Aim of the exercise: Which of the lines below include the word "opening"? Pull each one out.

Segment Start: Data segment

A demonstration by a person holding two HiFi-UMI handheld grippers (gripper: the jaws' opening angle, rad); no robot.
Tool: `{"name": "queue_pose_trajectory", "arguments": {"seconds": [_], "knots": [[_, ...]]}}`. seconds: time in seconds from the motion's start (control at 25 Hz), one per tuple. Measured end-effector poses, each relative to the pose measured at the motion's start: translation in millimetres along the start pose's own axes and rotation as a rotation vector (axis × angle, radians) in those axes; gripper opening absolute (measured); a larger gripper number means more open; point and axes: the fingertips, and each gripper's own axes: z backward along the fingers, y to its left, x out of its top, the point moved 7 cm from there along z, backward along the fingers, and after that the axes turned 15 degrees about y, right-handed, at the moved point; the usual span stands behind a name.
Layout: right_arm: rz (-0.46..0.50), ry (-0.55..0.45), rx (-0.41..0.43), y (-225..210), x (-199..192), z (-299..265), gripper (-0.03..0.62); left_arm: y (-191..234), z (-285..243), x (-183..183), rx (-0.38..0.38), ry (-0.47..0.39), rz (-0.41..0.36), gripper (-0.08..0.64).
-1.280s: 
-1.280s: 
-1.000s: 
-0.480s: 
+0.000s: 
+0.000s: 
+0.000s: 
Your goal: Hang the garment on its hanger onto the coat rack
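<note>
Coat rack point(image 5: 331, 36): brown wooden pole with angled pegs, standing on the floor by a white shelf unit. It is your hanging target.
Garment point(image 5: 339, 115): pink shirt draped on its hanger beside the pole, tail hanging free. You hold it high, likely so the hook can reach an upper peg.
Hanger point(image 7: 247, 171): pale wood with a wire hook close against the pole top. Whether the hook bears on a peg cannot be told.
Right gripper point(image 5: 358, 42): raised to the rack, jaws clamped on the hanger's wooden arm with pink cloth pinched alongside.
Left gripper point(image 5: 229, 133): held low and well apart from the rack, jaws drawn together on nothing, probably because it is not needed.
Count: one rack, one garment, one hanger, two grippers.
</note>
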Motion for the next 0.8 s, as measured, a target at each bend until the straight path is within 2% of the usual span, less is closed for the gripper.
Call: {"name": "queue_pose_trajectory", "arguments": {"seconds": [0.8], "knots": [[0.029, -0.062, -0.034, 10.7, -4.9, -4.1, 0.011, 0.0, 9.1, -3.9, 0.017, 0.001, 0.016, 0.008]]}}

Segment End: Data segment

Reply to the exercise:
A demonstration by a person holding two HiFi-UMI handheld grippers (gripper: the jaws' opening angle, rad); no robot.
Tool: `{"name": "queue_pose_trajectory", "arguments": {"seconds": [_], "knots": [[_, ...]]}}`. seconds: time in seconds from the motion's start (control at 25 Hz), one per tuple. Measured end-effector poses, each relative to the pose measured at the motion's start: translation in millimetres along the start pose's own axes and rotation as a rotation vector (axis × angle, radians) in those axes; gripper opening absolute (measured); a larger gripper number means more open; point and axes: the fingertips, and each gripper's own axes: z backward along the fingers, y to its left, x out of its top, the point moved 7 cm from there along z, backward along the fingers, and after that the axes turned 15 degrees about y, right-handed, at the moved point; the usual span stands behind a name.

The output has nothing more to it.